*How to complete this task*.
All entries below need to be written out exactly, but without their pictures.

Stored dataset items
- - -
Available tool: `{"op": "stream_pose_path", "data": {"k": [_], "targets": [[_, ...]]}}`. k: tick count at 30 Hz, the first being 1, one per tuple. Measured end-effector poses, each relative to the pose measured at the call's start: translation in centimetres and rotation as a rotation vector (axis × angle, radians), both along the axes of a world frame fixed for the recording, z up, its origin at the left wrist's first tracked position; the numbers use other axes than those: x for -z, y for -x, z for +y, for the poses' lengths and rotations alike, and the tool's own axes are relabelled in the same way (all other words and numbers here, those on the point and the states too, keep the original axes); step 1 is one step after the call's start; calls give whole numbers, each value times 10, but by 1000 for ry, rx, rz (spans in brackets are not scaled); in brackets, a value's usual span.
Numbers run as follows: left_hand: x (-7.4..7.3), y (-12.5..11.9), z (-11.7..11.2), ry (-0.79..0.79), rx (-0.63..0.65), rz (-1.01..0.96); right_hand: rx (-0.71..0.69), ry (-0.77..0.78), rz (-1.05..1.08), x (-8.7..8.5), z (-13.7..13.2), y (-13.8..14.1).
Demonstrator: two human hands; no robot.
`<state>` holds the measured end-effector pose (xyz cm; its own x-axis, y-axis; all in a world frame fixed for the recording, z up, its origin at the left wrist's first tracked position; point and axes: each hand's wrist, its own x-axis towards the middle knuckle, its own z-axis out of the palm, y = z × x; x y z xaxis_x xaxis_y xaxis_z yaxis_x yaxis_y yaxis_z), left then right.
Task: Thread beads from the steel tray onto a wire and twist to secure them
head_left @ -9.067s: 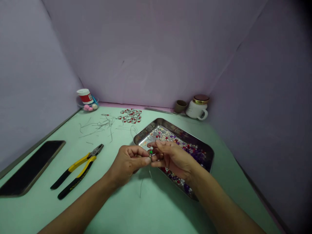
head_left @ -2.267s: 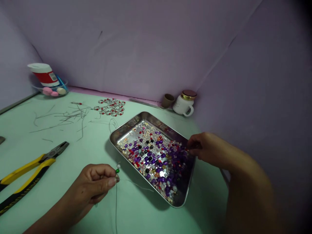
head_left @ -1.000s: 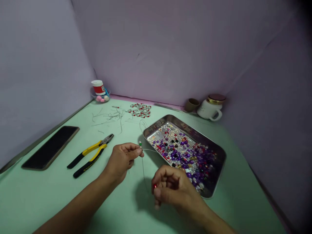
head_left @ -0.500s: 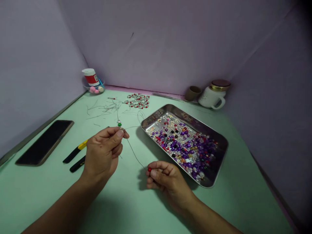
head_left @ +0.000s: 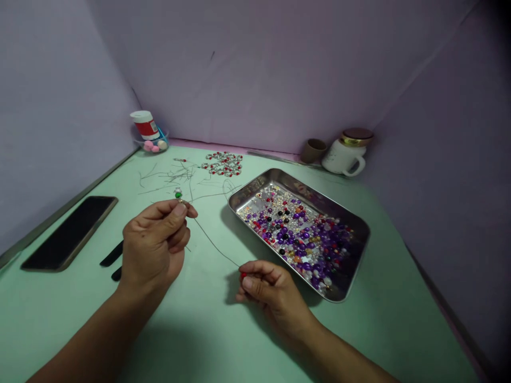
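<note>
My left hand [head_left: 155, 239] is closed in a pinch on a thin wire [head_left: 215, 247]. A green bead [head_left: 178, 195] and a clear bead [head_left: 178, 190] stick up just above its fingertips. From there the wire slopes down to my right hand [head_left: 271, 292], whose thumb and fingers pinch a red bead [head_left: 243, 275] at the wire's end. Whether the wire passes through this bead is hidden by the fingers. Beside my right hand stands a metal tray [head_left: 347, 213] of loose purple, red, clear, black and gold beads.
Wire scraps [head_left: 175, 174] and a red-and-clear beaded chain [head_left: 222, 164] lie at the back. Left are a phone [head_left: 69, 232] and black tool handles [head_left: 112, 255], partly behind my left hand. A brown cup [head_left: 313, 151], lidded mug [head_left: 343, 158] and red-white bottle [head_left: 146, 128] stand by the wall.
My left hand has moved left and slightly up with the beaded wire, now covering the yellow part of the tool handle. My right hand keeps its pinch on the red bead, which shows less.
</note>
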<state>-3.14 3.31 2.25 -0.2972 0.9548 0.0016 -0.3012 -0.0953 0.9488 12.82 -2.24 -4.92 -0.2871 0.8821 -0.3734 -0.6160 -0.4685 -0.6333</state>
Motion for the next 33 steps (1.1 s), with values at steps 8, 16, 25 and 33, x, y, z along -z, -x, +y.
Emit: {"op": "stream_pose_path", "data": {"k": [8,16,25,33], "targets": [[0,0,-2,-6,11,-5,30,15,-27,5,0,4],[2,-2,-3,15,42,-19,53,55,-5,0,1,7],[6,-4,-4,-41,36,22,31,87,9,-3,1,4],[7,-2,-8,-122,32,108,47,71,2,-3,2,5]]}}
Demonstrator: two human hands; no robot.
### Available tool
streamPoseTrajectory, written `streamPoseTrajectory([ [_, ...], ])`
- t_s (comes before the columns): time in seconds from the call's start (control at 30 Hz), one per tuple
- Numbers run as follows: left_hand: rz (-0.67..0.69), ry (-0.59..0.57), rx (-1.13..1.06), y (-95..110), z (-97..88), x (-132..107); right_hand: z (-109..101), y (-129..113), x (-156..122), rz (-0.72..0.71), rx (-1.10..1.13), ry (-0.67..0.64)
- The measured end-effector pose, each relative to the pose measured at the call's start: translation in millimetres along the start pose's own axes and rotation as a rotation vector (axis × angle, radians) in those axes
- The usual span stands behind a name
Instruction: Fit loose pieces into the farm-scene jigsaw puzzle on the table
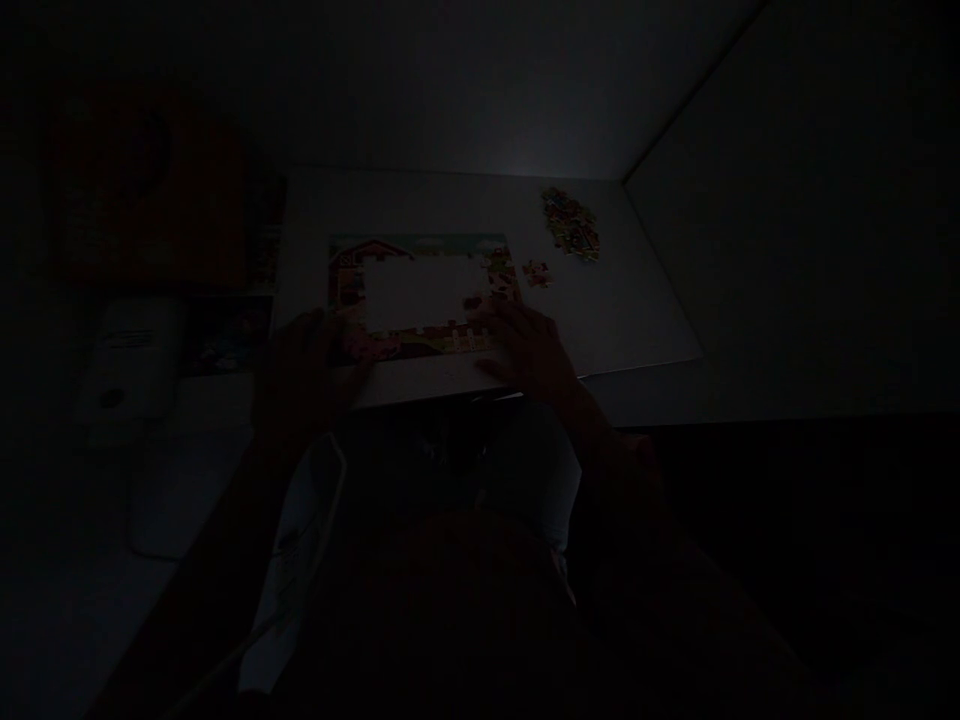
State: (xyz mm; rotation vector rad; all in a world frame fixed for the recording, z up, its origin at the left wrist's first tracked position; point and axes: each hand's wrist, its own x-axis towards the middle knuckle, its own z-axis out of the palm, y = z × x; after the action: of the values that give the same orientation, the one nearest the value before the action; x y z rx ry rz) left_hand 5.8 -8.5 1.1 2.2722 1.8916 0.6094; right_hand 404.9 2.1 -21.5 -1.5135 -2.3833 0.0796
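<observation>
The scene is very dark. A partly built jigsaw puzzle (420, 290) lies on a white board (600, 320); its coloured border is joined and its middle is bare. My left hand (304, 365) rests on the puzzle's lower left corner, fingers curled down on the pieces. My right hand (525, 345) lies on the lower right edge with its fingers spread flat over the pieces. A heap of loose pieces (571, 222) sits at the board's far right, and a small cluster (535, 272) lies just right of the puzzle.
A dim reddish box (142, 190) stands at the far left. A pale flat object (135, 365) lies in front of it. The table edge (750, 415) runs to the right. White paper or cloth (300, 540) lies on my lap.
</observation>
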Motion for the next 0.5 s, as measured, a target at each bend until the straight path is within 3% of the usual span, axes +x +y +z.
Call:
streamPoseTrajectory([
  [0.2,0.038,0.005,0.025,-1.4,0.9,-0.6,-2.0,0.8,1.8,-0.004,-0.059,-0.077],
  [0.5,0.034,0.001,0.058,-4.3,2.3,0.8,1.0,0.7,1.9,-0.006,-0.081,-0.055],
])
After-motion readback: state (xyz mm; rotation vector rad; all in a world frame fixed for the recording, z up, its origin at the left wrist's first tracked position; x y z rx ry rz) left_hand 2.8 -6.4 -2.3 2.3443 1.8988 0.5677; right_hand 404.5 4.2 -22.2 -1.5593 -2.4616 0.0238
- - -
*Response to the task*.
Available tool: `{"op": "stream_pose_path", "data": {"k": [_], "targets": [[_, ...]]}}`. k: tick count at 30 Hz, the first being 1, one per tuple. Measured end-effector poses, each relative to the pose measured at the call's start: translation in centimetres and rotation as a rotation vector (axis × angle, radians), both along the axes of a world frame fixed for the recording, z up, its origin at the left wrist's first tracked position; the numbers use other axes than those: x for -z, y for -x, z for +y, for the poses' lengths and rotations alike, and the tool's own axes are relabelled in the same way (all other words and numbers here, those on the point and the states too, keep the original axes); step 1 is one step after the call's start; calls give whole numbers, each value times 10, but by 1000 for ry, rx, rz (spans in brackets are not scaled); in brackets, a value's usual span.
Numbers run as follows: left_hand: x (-7.4..7.3), y (-12.5..11.9), z (-11.7..11.2), ry (-0.79..0.79), rx (-0.63..0.65), rz (-1.01..0.96); right_hand: rx (-0.71..0.69), ry (-0.77..0.78), rz (-1.05..1.08), x (-8.7..8.5), z (-13.7..13.2), y (-13.8..14.1).
Demonstrator: two human hands; no robot.
`<state>` holds the measured end-effector pose (xyz cm; its own x-axis, y-axis; all in a world frame fixed for the recording, z up, its origin at the left wrist's first tracked position; point and axes: each hand's wrist, its own x-axis towards the middle knuckle, its own z-axis out of the palm, y = z × x; x y z xaxis_x xaxis_y xaxis_z yaxis_x yaxis_y yaxis_z), left then right.
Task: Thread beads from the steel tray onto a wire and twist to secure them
head_left @ -9.067s: 
head_left @ -2.267s: 
head_left @ -1.000s: 
head_left @ -0.500s: 
head_left @ +0.000s: 
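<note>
My left hand [head_left: 155, 239] is closed in a pinch on a thin wire [head_left: 215, 247]. A green bead [head_left: 178, 195] and a clear bead [head_left: 178, 190] stick up just above its fingertips. From there the wire slopes down to my right hand [head_left: 271, 292], whose thumb and fingers pinch a red bead [head_left: 243, 275] at the wire's end. Whether the wire passes through this bead is hidden by the fingers. Beside my right hand stands a metal tray [head_left: 347, 213] of loose purple, red, clear, black and gold beads.
Wire scraps [head_left: 175, 174] and a red-and-clear beaded chain [head_left: 222, 164] lie at the back. Left are a phone [head_left: 69, 232] and black tool handles [head_left: 112, 255], partly behind my left hand. A brown cup [head_left: 313, 151], lidded mug [head_left: 343, 158] and red-white bottle [head_left: 146, 128] stand by the wall.
My left hand has moved left and slightly up with the beaded wire, now covering the yellow part of the tool handle. My right hand keeps its pinch on the red bead, which shows less.
</note>
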<state>-3.14 3.31 2.25 -0.2972 0.9548 0.0016 -0.3012 -0.0953 0.9488 12.82 -2.24 -4.92 -0.2871 0.8821 -0.3734 -0.6160 -0.4685 -0.6333</state>
Motion for the next 33 steps (1.1 s), with values at steps 8, 16, 25 and 33, x, y, z along -z, -x, +y.
Emit: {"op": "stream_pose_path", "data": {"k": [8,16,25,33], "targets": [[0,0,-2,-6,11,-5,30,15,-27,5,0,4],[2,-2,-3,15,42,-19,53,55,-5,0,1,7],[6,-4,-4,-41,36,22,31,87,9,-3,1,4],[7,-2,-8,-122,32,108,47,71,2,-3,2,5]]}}
Demonstrator: two human hands; no robot.
### Available tool
streamPoseTrajectory, written `streamPoseTrajectory([ [_, ...], ])`
- t_s (comes before the columns): time in seconds from the call's start (control at 30 Hz), one per tuple
- Numbers run as follows: left_hand: rz (-0.67..0.69), ry (-0.59..0.57), rx (-1.13..1.06), y (-95..110), z (-97..88), x (-132..107); right_hand: z (-109..101), y (-129..113), x (-156..122), rz (-0.72..0.71), rx (-1.10..1.13), ry (-0.67..0.64)
- The measured end-effector pose, each relative to the pose measured at the call's start: translation in millimetres along the start pose's own axes and rotation as a rotation vector (axis × angle, radians) in those axes
- The usual span stands behind a name
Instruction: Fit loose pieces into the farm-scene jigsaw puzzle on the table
State: (xyz mm; rotation vector rad; all in a world frame fixed for the recording, z up, its origin at the left wrist's first tracked position; point and axes: each hand's wrist, its own x-axis towards the middle knuckle, its own z-axis out of the palm, y = z × x; after the action: of the values that give the same orientation, the one nearest the value before the action; x y z rx ry rz) left_hand 5.8 -8.5 1.1 2.2722 1.8916 0.6094; right_hand 404.9 2.1 -21.5 -1.5135 -2.3833 0.0796
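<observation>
The scene is very dark. A partly built jigsaw puzzle (420, 290) lies on a white board (600, 320); its coloured border is joined and its middle is bare. My left hand (304, 365) rests on the puzzle's lower left corner, fingers curled down on the pieces. My right hand (525, 345) lies on the lower right edge with its fingers spread flat over the pieces. A heap of loose pieces (571, 222) sits at the board's far right, and a small cluster (535, 272) lies just right of the puzzle.
A dim reddish box (142, 190) stands at the far left. A pale flat object (135, 365) lies in front of it. The table edge (750, 415) runs to the right. White paper or cloth (300, 540) lies on my lap.
</observation>
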Motion for the next 0.5 s, as measured, a target at each bend until the straight path is within 3% of the usual span, axes +x +y +z.
Call:
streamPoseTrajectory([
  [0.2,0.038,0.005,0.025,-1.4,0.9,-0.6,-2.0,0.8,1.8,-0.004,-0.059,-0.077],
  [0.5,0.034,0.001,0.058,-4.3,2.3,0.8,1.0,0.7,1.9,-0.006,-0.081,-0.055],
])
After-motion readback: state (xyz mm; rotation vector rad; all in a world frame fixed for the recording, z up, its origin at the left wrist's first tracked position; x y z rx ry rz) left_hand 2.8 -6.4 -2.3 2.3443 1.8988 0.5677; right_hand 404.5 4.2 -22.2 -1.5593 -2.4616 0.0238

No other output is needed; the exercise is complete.